TASK BRIEF :: What lines in the records below contain the string "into"? Copy every one.

MATERIAL FOR THE TASK ::
────────────────
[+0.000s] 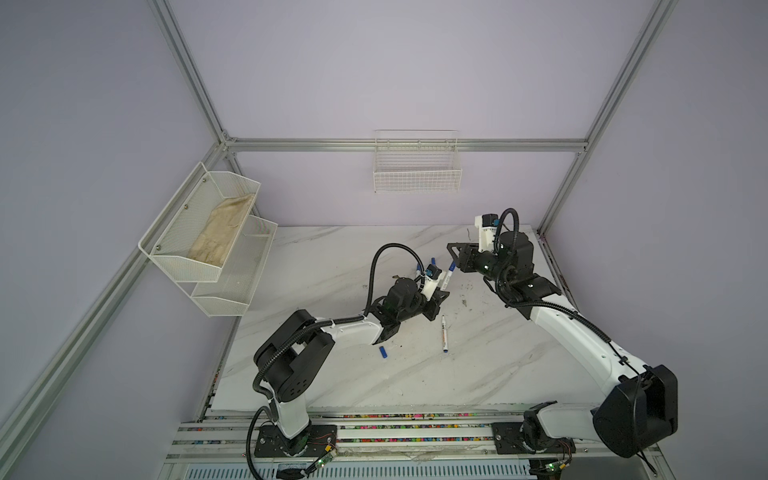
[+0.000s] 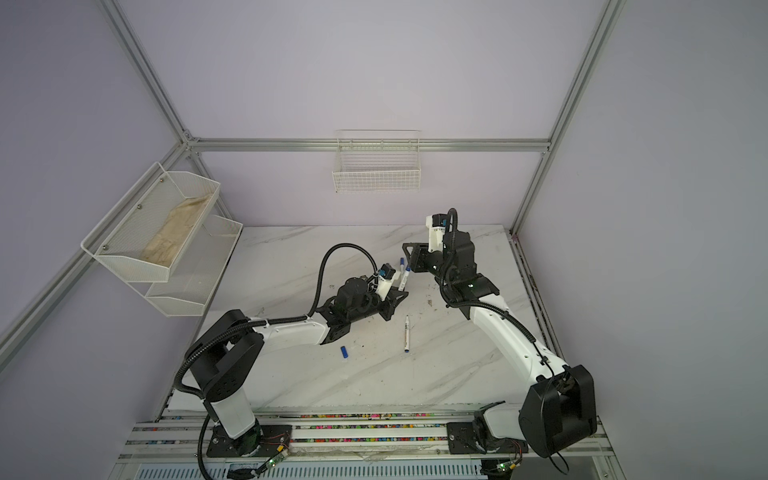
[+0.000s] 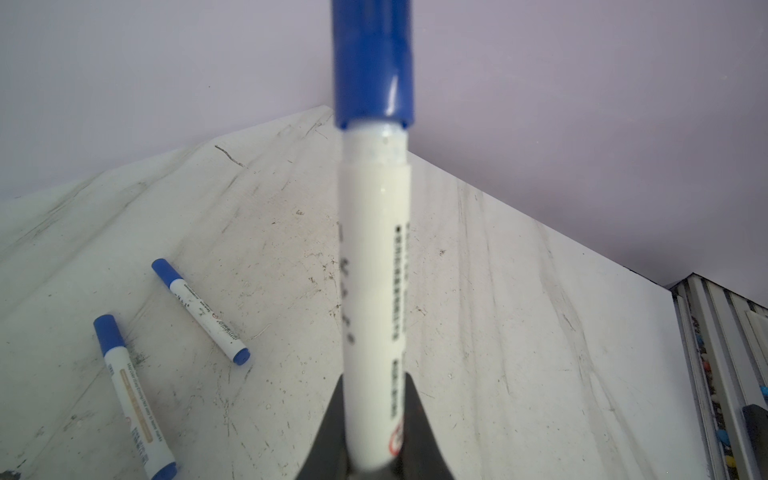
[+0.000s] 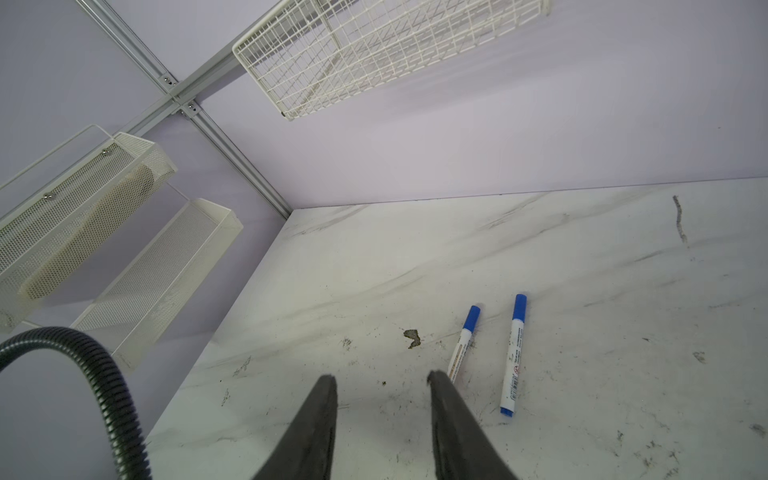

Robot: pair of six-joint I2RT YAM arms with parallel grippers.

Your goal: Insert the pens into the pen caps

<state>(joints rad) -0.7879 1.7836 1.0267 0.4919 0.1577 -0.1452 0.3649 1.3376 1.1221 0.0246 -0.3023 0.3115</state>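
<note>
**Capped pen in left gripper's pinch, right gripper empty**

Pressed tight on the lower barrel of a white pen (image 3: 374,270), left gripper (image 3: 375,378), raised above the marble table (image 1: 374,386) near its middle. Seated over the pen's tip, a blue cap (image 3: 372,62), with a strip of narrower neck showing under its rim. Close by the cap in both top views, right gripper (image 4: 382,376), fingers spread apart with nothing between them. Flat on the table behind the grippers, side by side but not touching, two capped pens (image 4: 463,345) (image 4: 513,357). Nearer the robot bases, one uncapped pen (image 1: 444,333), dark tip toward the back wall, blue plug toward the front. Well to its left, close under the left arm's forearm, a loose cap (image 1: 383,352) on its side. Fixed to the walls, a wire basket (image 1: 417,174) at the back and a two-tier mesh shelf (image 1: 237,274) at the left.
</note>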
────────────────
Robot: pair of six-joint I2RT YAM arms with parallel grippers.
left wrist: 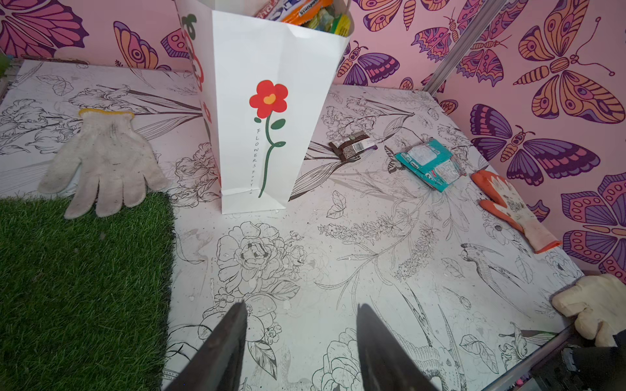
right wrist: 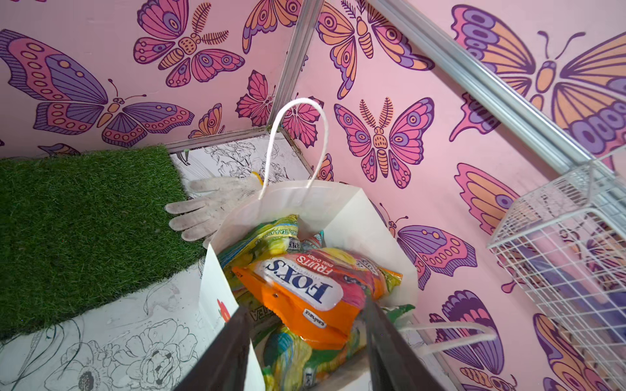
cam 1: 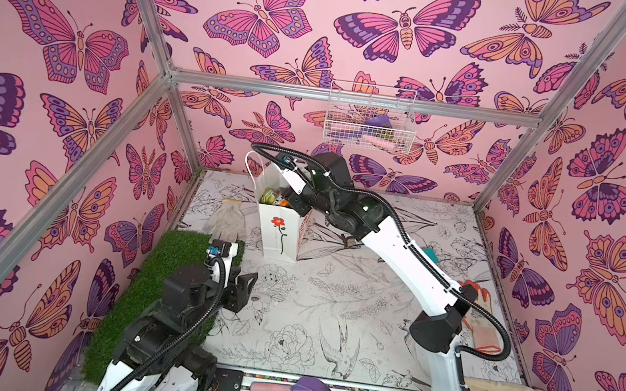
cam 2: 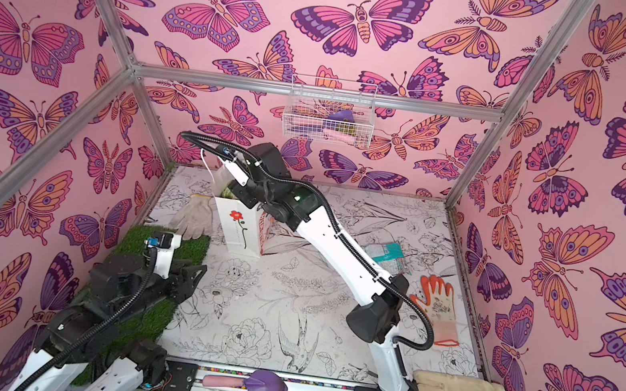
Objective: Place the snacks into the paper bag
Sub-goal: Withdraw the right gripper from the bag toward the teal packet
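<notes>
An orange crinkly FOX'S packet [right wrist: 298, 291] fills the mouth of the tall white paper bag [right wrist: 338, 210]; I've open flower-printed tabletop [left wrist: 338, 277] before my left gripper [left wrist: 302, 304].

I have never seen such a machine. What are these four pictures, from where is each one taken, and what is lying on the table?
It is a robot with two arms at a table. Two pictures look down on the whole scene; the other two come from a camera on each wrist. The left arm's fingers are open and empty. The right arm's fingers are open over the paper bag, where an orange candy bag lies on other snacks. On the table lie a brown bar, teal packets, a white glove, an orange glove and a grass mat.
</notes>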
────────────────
ANSWER TO THIS TASK ::
Your goal: Insert the pens into the pen caps
Objective: Place the snacks into the paper bag

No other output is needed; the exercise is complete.